• **ABOUT THIS TASK**
Reproduce the material that follows exactly, with no line left out.

◇ ◇ ◇

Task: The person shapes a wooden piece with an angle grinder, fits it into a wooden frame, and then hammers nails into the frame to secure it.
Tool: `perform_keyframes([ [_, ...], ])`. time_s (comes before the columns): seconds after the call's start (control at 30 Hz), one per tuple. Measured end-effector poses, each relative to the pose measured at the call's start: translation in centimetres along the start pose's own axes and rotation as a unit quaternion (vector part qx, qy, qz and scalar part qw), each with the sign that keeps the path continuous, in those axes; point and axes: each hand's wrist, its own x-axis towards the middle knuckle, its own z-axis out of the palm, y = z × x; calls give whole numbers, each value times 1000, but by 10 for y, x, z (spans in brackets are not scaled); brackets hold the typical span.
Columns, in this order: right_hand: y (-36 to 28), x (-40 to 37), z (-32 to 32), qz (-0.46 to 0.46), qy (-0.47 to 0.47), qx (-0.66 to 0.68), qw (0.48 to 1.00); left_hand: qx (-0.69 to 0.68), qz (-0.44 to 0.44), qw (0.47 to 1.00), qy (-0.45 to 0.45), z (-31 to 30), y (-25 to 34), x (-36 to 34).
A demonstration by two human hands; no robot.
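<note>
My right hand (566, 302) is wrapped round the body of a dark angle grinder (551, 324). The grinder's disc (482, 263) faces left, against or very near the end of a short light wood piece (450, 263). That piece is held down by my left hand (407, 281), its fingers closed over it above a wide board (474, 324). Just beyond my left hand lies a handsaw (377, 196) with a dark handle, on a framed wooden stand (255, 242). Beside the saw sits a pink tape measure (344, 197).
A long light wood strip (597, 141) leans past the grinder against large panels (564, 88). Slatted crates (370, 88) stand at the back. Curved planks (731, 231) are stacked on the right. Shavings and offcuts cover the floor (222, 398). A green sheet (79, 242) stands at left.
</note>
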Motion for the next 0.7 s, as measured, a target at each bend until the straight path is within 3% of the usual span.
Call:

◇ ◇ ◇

• **YOUR SOLUTION**
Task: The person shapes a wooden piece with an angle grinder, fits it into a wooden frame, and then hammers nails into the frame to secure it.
Tool: `perform_keyframes([ [_, ...], ])`. time_s (comes before the columns): seconds after the call's start (control at 30 Hz), one per tuple. Measured end-effector poses, each relative to the pose measured at the call's start: translation in centimetres along the start pose's own axes and rotation as a unit quaternion (vector part qx, qy, qz and scalar part qw), each with the sign that keeps the path continuous, in those axes; point and axes: each hand's wrist, its own x-axis towards the middle knuckle, its own z-axis out of the palm, y = z × x; calls give whole numbers, each value times 1000, but by 10 for y, x, z (spans in brackets are not scaled); brackets hold the typical span.
Columns, in this order: right_hand: y (-36 to 28), x (-40 to 37), z (-32 to 32), qz (-0.46 to 0.46), qy (-0.47 to 0.47), qx (-0.66 to 0.68), qw (0.48 to 1.00); left_hand: qx (-0.69 to 0.68), qz (-0.44 to 0.44), qw (0.47 to 1.00), qy (-0.45 to 0.45), z (-31 to 30), y (-25 to 34), x (-36 to 34).
A demonstration by two human hands; no robot.
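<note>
My right hand (566, 302) is wrapped round the body of a dark angle grinder (551, 324). The grinder's disc (482, 263) faces left, against or very near the end of a short light wood piece (450, 263). That piece is held down by my left hand (407, 281), its fingers closed over it above a wide board (474, 324). Just beyond my left hand lies a handsaw (377, 196) with a dark handle, on a framed wooden stand (255, 242). Beside the saw sits a pink tape measure (344, 197).
A long light wood strip (597, 141) leans past the grinder against large panels (564, 88). Slatted crates (370, 88) stand at the back. Curved planks (731, 231) are stacked on the right. Shavings and offcuts cover the floor (222, 398). A green sheet (79, 242) stands at left.
</note>
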Motion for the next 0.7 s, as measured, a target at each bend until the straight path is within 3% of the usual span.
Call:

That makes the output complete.